# Classification Cleaning

In [6]:
%matplotlib inline
import pandas as pd
import numpy as np
from math import factorial, sqrt, fabs, floor, isnan
import datetime
import re
import matplotlib.pyplot as plt
from sklearn.cross_validation import train_test_split

# Reading Data and Exploring Features

In [7]:
latlonabrev = pd.read_csv("./data/state_latlon.csv")
abrevDF = pd.read_csv("./data/state_abrev.csv")
latlonDF = pd.merge(latlonabrev,abrevDF,on="ABBREVIATION")
latlonDF = latlonDF.drop('ABBREVIATION',axis = 1)
#print latlonDF.head()

In [8]:
details = pd.DataFrame()
pathdate1 = "_c20160223.csv"
pathdate2 = "_c20160419.csv"
for year in range(1996, 2016):
    path = "./data/StormEvents_details-ftp_v1.0_d" + str(year)
    #path = "ftp://ftp.ncdc.noaa.gov/pub/data/swdi/stormevents/csvfiles/StormEvents_details-ftp_v1.0_d" + str(year)
    if year <= 2013:
        path += "_c20160223.csv"
    else:
        path += "_c20160419.csv"
    print path
    df = pd.read_csv(path,
                   dtype = {'BEGIN_TIME' : str,
                            'BEGIN_YEARMONTH' : str,
                            'BEGIN_DATE_TIME' : str,
                            'END_TIME' : str,
                            'END_YEARMONTH' : str,
                            'END_DATE_TIME' : str,
                            'BEGIN_AZIMUTH' : str,
                            'END_AZIMUTH' : str,
                            'FLOOD_CAUSE' : str,
                            'TOR_OTHER_WFO' : str,
                            'TOR_OTHER_CZ_STATE' : str,
                            'TOR_OTHER_CZ_NAME' : str,
                            'DAMAGE_CROPS' : str,
                            'DAMAGE_PROPERTY' : str,
                            'SOURCE' : str,
                            'MAGNITUDE' : float,
                            'MAGNITUDE_TYPE': str
                           })
    details = details.append(df, ignore_index=True)

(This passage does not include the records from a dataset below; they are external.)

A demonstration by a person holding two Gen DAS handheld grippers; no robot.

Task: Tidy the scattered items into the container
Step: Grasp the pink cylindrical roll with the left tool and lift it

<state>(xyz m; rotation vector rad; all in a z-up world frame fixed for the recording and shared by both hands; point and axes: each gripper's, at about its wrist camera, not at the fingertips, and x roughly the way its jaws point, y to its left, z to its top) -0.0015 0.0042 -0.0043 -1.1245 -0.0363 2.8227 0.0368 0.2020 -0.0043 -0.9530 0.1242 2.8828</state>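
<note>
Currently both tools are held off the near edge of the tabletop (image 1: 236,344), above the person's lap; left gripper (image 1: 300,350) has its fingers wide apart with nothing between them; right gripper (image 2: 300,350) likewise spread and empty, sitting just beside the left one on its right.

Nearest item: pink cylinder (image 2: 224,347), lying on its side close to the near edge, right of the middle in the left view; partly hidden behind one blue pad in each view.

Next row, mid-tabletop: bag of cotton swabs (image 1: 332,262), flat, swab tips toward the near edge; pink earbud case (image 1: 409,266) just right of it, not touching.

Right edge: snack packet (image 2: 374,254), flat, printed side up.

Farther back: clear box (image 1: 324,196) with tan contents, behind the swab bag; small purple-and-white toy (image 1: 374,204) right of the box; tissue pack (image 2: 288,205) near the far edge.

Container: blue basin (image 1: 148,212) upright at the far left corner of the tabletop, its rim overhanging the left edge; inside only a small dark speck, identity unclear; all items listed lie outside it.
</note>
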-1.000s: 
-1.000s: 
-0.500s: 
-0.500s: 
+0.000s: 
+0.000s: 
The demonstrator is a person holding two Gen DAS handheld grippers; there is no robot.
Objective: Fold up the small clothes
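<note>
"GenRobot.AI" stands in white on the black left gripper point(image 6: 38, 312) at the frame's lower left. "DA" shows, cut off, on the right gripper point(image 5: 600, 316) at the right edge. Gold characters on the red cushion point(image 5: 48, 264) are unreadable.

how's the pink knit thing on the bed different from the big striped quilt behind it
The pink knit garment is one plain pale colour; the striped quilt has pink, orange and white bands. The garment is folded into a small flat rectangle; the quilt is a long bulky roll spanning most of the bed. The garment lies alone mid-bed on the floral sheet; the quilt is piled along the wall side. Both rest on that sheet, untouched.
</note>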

./data/StormEvents_details-ftp_v1.0_d1996_c20160223.csv
./data/StormEvents_details-ftp_v1.0_d1997_c20160223.csv
./data/StormEvents_details-ftp_v1.0_d1998_c20160223.csv
./data/StormEvents_details-ftp_v1.0_d1999_c20160223.csv
./data/StormEvents_details-ftp_v1.0_d2000_c20160223.csv
./data/StormEvents_details-ftp_v1.0_d2001_c20160223.csv
./data/StormEvents_details-ftp_v1.0_d2002_c20160223.csv
./data/StormEvents_details-ftp_v1.0_d2003_c20160223.csv
./data/StormEvents_details-ftp_v1.0_d2004_c20160223.csv
./data/StormEvents_details-ftp_v1.0_d2005_c20160223.csv
./data/StormEvents_details-ftp_v1.0_d2006_c20160223.csv
./data/StormEvents_details-ftp_v1.0_d2007_c20160223.csv
./data/StormEvents_details-ftp_v1.0_d2008_c20160223.csv
./data/StormEvents_details-ftp_v1.0_d2009_c20160223.csv
./data/StormEvents_details-ftp_v1.0_d2010_c20160223.csv
./data/StormEvents_details-ftp_v1.0_d2011_c20160223.csv
./data/StormEvents_details-ftp_v1.0_d2012_c20160223.csv
./data/StormEvents_details-ftp_v1.0_d2013_c20160

In [9]:
# TIMES
details['BEGIN_DT'] = pd.to_datetime(details.BEGIN_DATE_TIME, 
                                     format="%d-%b-%y %H:%M:%S", errors = 'coerce')
details['END_DT'] = pd.to_datetime(details.END_DATE_TIME, 
                                   format="%d-%b-%y %H:%M:%S", errors = 'coerce')
details['BEGIN_DAY'] = details['BEGIN_DT'].map(lambda x: x.day)
# 0 -- Monday, 6 -- Sunday
details['BEGIN_WEEKDAY'] = details['BEGIN_DT'].map(lambda x: x.weekday())
details['BEGIN_MONTH'] = details['BEGIN_DT'].map(lambda x: x.month)
details['BEGIN_YEAR'] = details['BEGIN_DT'].map(lambda x: x.year)
details['BEGIN_HOUR'] = details['BEGIN_DT'].map(lambda x: x.hour)
details['END_DAY'] = details['END_DT'].map(lambda x: x.day)
details['END_WEEKDAY'] = details['END_DT'].map(lambda x: x.weekday())
details['END_MONTH'] = details['END_DT'].map(lambda x: x.month)
details['END_YEAR'] = details['END_DT'].map(lambda x: x.year)
details['END_HOUR'] = details['END_DT'].map(lambda x: x.hour)
details['DURING_WEEKEND'] = (details['BEGIN_WEEKDAY'] >= 5) | (details['END_WEEKDAY'] >= 5)
details['BEGIN_MORNING'] = (details['BEGIN_HOUR'] <= 8) 
details['BEGIN_DAY'] = ((details['BEGIN_HOUR'] > 8) & (details['BEGIN_HOUR'] <= 16)) 
details['BEGIN_EVENING'] = (details['BEGIN_HOUR'] > 16) 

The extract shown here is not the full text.